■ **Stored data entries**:
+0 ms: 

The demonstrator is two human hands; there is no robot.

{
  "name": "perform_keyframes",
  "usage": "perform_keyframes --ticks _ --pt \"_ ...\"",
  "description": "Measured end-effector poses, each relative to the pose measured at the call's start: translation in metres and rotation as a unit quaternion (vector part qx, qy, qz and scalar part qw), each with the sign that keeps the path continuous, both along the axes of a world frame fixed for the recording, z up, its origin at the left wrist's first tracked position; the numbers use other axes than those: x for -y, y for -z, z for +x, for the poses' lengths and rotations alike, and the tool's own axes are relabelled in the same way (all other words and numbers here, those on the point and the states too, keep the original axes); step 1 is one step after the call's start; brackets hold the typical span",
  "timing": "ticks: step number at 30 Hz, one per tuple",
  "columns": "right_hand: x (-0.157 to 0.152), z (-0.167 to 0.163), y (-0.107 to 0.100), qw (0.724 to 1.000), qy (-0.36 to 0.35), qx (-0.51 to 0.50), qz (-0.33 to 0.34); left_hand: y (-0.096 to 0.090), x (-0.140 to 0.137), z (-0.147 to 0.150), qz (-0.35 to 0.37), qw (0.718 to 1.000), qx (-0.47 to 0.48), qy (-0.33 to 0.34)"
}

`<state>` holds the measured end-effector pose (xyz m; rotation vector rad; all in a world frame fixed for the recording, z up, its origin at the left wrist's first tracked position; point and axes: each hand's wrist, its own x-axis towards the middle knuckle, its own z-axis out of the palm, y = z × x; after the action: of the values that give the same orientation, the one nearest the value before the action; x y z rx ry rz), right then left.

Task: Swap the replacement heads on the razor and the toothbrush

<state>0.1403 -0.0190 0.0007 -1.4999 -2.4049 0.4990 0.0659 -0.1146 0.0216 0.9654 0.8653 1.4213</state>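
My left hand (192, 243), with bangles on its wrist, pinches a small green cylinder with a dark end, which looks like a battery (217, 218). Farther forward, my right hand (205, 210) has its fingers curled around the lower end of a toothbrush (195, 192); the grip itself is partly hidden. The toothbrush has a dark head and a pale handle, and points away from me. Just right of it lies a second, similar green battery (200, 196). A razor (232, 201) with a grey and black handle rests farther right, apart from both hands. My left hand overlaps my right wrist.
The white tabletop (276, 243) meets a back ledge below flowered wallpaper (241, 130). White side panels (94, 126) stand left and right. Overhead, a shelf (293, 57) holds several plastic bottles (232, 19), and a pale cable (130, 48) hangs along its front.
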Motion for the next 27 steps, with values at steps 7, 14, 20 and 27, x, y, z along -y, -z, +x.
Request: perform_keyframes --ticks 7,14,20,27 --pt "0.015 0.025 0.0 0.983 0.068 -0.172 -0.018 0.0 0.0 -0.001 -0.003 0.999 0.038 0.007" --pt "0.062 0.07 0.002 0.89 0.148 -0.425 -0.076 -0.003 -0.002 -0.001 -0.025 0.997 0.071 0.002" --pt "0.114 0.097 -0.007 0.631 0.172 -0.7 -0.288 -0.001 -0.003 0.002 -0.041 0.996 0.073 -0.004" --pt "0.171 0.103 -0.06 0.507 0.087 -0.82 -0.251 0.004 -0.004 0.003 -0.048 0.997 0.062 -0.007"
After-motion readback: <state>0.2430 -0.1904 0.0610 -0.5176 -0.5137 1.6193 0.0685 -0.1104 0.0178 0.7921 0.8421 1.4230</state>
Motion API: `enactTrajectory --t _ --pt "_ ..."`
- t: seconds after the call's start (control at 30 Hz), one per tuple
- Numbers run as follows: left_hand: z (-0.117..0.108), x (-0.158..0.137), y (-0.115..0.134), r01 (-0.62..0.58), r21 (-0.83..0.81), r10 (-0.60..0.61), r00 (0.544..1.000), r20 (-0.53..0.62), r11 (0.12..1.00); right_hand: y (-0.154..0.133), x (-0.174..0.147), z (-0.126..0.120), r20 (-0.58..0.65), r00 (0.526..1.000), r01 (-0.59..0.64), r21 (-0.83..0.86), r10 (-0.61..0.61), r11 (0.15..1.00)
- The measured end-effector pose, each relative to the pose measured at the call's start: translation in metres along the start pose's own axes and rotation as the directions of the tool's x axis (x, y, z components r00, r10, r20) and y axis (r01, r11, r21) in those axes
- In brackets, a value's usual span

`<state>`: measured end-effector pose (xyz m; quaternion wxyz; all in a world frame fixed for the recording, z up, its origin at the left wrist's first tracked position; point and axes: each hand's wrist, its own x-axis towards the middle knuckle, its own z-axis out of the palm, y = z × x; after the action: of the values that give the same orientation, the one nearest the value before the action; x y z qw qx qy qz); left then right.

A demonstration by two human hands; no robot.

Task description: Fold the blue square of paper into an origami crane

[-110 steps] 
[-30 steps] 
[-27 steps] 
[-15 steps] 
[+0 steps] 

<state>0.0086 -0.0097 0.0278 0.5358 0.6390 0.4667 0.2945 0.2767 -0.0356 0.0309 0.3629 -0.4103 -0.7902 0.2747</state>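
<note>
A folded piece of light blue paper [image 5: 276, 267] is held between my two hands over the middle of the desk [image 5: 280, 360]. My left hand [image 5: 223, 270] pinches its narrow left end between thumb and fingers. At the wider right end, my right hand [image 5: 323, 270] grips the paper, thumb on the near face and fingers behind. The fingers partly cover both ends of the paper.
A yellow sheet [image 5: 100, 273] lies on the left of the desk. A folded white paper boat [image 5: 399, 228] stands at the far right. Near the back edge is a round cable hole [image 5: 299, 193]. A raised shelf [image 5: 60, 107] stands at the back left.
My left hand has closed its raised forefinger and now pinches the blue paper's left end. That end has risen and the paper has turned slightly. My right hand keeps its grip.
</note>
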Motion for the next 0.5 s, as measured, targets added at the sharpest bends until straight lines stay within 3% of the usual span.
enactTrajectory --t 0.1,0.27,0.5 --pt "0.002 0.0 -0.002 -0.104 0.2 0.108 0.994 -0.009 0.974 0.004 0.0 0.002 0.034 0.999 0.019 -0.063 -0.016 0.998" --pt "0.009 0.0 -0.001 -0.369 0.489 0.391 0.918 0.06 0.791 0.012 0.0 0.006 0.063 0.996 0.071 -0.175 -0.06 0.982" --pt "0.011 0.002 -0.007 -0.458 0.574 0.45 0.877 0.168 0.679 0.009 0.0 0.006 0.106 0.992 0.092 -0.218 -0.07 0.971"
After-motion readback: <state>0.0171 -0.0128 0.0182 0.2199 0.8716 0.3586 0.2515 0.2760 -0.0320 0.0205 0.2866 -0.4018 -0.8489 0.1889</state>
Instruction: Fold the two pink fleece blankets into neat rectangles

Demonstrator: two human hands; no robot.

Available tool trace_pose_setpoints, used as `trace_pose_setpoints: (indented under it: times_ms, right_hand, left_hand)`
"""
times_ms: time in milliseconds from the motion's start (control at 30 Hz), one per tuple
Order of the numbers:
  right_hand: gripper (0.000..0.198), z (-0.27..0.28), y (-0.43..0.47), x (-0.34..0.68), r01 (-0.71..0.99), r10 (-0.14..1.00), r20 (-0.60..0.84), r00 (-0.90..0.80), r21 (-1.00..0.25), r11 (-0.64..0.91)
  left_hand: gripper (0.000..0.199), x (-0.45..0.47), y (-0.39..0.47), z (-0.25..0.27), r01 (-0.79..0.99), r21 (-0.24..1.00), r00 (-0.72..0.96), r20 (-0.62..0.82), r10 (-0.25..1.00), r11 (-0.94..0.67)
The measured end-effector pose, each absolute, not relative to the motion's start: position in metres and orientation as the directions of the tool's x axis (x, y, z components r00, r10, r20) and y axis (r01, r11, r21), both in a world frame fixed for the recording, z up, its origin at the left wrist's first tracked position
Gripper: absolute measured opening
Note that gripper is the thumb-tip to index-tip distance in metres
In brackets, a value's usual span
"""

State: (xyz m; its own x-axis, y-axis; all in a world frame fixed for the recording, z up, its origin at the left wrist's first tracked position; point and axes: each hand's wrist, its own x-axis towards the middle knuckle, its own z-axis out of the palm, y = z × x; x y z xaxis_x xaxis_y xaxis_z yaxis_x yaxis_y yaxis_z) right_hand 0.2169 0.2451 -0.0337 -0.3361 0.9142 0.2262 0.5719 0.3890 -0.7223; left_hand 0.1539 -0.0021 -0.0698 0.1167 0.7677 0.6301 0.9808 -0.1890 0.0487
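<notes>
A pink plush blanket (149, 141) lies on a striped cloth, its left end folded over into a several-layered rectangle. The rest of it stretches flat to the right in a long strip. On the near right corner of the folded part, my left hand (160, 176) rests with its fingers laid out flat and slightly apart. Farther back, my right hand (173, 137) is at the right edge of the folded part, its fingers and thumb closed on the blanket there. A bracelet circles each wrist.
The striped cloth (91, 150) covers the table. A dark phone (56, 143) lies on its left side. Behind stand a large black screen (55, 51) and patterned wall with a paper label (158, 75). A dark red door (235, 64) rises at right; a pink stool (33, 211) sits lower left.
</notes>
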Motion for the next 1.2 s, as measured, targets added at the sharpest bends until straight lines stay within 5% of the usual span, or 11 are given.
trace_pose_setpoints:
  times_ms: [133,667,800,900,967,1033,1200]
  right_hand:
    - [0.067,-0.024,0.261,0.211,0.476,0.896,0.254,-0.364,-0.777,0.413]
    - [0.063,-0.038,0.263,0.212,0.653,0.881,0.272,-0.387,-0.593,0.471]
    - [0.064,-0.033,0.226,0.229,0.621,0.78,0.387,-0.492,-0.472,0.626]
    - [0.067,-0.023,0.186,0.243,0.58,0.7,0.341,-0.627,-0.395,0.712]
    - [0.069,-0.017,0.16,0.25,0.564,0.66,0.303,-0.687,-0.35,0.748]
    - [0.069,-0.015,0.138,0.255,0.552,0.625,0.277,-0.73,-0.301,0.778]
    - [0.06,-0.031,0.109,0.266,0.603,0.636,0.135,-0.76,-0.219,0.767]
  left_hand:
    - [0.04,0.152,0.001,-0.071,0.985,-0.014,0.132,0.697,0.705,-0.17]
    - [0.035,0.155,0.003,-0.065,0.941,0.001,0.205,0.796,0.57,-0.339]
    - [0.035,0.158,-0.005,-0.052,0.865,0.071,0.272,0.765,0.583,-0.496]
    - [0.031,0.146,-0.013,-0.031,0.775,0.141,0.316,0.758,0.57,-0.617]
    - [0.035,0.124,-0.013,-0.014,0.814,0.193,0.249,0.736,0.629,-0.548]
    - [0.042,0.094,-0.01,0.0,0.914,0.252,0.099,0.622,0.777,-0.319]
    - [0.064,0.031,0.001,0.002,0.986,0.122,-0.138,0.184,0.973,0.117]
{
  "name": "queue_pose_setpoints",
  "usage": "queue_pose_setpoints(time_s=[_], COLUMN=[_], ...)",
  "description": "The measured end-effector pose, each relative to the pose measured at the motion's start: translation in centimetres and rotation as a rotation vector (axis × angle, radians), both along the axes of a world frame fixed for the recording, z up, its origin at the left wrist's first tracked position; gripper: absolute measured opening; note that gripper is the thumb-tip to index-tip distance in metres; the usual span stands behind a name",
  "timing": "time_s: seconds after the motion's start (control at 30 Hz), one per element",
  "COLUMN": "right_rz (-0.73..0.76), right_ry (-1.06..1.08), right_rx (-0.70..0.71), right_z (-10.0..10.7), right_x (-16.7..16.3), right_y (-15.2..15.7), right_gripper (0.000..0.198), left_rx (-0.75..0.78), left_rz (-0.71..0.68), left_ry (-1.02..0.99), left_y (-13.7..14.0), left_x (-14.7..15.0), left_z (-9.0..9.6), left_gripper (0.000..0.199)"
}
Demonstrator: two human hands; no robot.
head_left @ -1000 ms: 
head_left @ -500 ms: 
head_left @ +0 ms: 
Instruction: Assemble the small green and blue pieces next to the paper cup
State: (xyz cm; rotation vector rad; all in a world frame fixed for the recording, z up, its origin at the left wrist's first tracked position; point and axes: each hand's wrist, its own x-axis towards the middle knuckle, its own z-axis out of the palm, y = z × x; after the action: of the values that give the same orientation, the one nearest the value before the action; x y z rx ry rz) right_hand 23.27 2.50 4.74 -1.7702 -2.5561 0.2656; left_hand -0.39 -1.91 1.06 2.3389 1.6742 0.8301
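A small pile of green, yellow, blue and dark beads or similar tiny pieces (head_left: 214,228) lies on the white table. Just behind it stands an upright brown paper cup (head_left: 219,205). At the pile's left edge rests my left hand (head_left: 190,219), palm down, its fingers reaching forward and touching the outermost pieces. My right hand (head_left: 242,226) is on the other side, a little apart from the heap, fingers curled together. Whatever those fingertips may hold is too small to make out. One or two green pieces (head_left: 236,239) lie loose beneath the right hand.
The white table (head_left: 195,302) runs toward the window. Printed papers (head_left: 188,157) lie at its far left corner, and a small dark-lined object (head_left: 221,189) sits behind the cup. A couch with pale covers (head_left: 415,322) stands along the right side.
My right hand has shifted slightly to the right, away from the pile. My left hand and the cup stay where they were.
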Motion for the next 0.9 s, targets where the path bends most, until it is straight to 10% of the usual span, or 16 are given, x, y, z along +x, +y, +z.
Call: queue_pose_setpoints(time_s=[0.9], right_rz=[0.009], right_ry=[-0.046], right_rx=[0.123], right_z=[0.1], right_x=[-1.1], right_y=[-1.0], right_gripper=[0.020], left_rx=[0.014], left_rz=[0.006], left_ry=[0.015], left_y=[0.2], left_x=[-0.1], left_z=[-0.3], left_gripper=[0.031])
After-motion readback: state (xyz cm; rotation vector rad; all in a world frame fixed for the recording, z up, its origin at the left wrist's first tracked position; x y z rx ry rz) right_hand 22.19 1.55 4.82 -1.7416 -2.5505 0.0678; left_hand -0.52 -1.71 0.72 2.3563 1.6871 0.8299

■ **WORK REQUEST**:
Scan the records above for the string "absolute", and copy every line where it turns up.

■ **ANSWER SPACE**:
The measured end-effector pose, each absolute, not relative to the motion's start: position in metres and orientation as the directions of the tool's x axis (x, y, z components r00, r10, r20) and y axis (r01, r11, r21), both in a world frame fixed for the recording, z up, its origin at the left wrist's first tracked position
Gripper: absolute measured opening
  "description": "The measured end-effector pose, each relative to the pose measured at the motion's start: translation in centimetres and rotation as a rotation vector (axis × angle, radians), both along the axes of a world frame fixed for the recording, z up, its origin at the left wrist's first tracked position; gripper: absolute measured opening; note that gripper is the thumb-tip to index-tip distance in metres; the usual span stands behind a name",

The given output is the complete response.